I have two tables Employee and Department, After joining I am getting a result like this

[
    {
      "name": "Omar Hasan",
      "id": 1,
      "email": "omar@example.com"
    },
    {
      "dept_name": "Engineering",
      "id": 2
    }
]

But I want the result in one object like

[
    {
      "name": "Omar Hasan",
      "id": 1,
      "email": "omar@example.com",
      "dept_name": "Engineering",
    },
    ......
    ......
]

Here is my code

Models, dept_id is FK in Employee table

class Employee(Base):
    __tablename__ = "employees"

    id = Column(Integer, primary_key=True, index=True)
    name = Column(String, index=True)
    email = Column(String, unique=True, index=True)
    password = Column(String)
    is_active = Column(Boolean, default=True)
    salary = Column(Numeric(10, 2))
    dept_id = Column(Integer, ForeignKey('departments.id'), nullable=False)

    department = relationship("Department", back_populates="owner")

class Department(Base):
    __tablename__ = "departments"

    id = Column(Integer, primary_key=True, index=True)
    dept_name = Column(String, unique=True, index=True)

    owner = relationship("Employee", back_populates="department")

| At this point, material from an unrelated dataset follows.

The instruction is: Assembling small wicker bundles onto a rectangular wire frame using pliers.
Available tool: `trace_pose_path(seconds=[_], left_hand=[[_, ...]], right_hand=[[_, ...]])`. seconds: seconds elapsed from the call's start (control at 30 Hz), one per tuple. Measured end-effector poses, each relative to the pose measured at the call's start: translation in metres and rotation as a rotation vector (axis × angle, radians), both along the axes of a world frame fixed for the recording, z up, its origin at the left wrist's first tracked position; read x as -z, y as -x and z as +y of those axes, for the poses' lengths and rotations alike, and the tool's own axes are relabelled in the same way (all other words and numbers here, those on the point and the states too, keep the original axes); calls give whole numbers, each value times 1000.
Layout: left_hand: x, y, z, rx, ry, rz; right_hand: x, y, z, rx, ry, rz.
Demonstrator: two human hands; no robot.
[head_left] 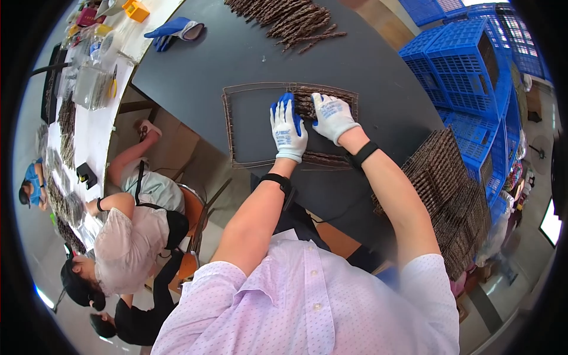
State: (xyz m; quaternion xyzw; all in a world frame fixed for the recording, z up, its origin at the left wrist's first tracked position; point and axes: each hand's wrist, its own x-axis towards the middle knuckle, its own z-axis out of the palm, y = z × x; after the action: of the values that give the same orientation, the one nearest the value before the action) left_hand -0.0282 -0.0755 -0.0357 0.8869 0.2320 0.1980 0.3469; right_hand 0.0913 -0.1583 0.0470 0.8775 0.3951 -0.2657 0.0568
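A rectangular wire frame (227,127) lies on the dark table, with a row of dark brown twisted sticks (304,105) in its far right part. My left hand (288,131), in a white glove with blue on the palm side, lies with its fingers stretched away from me at the left ends of these sticks. Over the same sticks bends my right hand (333,116), gloved alike, its fingers and thumb across the row; what lies under the palm is hidden. More brown sticks (322,158) run along the frame's near side, partly behind my right wrist.
Loose twisted sticks (290,21) are heaped at the table's far edge. A blue-and-white glove (176,29) lies far left. Blue crates (455,65) and stacked brown stick panels (444,183) stand right. A seated person (133,236) works at a white table on the left.
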Motion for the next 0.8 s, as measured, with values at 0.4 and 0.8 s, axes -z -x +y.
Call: trace_pose_path(seconds=[0.4,0.8], left_hand=[[-2,-2,3,16,-1,25],[-6,-3,-4,10,7,41]], right_hand=[[17,15,9,-156,92,-184],[-10,-3,-51,183,-711,54]])
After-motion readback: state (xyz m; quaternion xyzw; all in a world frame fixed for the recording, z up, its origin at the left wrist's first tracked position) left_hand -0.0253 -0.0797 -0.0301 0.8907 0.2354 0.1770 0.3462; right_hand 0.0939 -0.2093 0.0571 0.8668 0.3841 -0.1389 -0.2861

Here is the query which produces the above result

return db.query(models.Employee, models.Department)\
        .join(models.Employee.department)\
        .options(
        Load(models.Employee).load_only("name", "email"),
        Load(models.Department).load_only("dept_name")
        )\
        .all()

Instead of explicitly joining the two models you can use the relationships defined between them to allow access to the department name when building the results.

# Query Employee only
res = session.query(Employee)\
        .options(
        orm.Load(Employee).load_only("name", "email"),
        orm.Load(Department).load_only("dept_name")
        )\
        .all()
 
mappings = []
for employee in res:
    d = {
        'name': employee.name,
        'id': employee.id,
        'email': employee.email,
        'dept_name' employee.department.name
    }
    mappings.append(d)

We can make building the result dictionaries more elegant by defining a department name property on Employee :

class Employee(Base):
    ...
    
    @property
    def dept_name(self):
        return self.department.dept_name

...

# List the attributes that we want
attrs = ['name', 'id', 'email', 'dept_name']
# Build the mappings using dictionary comprehensions
mappings = [{attr: getattr(e, attr) for attr in attrs} for e in res]

Rather than a standard property , we could use a hybrid_property instead, but there isn't much value in doing this here unless you want to use it in queries.